The author spices up the dialogue with interesting observations on the camp’s residents. He notes that diverse denizens populated the winter quarters. McGurty estimates that two hundred and fifty women and the same number of children lived in the camp in the Winter of 1783. Later, Congress limited the number of women to one per fifteen soldiers in each regiment, which Washington vehemently opposed (page 41). Another interesting observation is that the Continental Army exclusively used muskets, with no rifle units at New Windsor as there had been earlier in the conflict (p. 73). Lastly, McGurty offers interesting insights into the design and use of the cantonment’s largest building, the Temple of Virtue, including discussion of two surviving pictorial representations of the it (p. 84-6). The first is contained in Benson Lossing’s Pictorial Field-Book of the Revolution and is the model for the replica completed in 1964 and open to visitors today. McGurty notes several errors in Lossing’s work, including the location and design of the Temple. Private William Tarbell produced the other surviving image of the building, which reflected Masonic features and images. McGurty provides copious archeological support for Tarbell’s drawing as the most accurate representation.

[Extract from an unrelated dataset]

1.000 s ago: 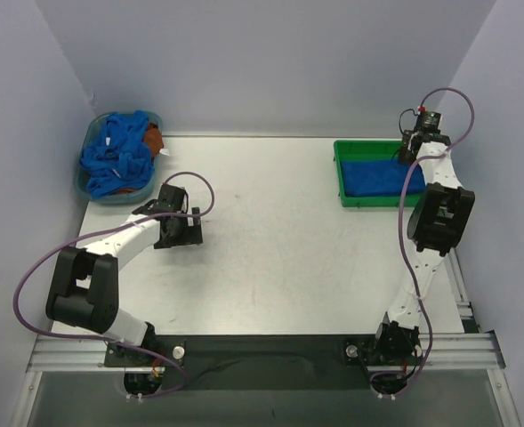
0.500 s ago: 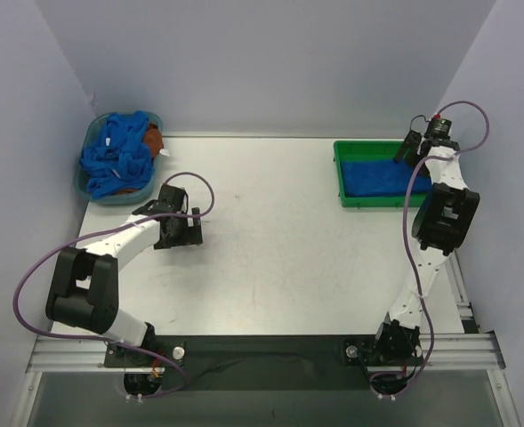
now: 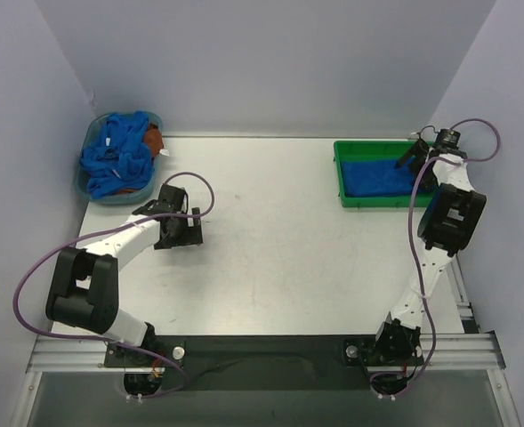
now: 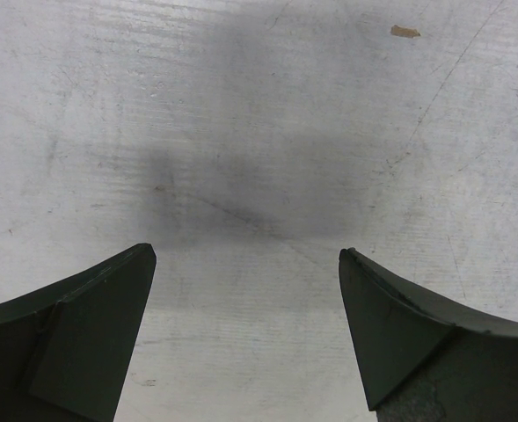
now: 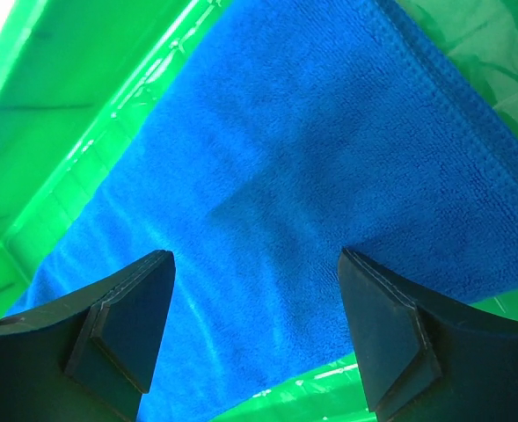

Regardless of which design is most accurate, McGurty adds to the historical record of the well-researched Newburgh Conspiracy, which famously culminated in an officers’ meeting at the Temple of Virtue. McGurty asserts that during the entire year-long encampment, second-in-command Gen. Horatio Gates and George Washington did not visit each other’s headquarters, indicating a coldness between them. Offering a controversial point of view, the author notes that Washington used the term “old Leven” in a letter to Alexander Hamilton, which he believes referred to Gates. The most recent Newburgh Conspiracy scholar disagrees. Its author, David Head, with the support of several other eminent scholars, argues that “old Leven” did not suggest an individual but was a biblical reference to non-specific people who were indecisive (p. 99-100).[2] Countering Head’s arguments, McGurty provides an overview of the “old Leven” historiography, which supports Gates as the object of Washington’s message. While the last word on the “old Leven” controversy has not been written, McGurty observes, with the local knowledge of a historic site manager, that the officer rebellion should be labeled the New Windsor conspiracy because the Temple of Virtue is located Southwest of the city of Newburgh (p. 101).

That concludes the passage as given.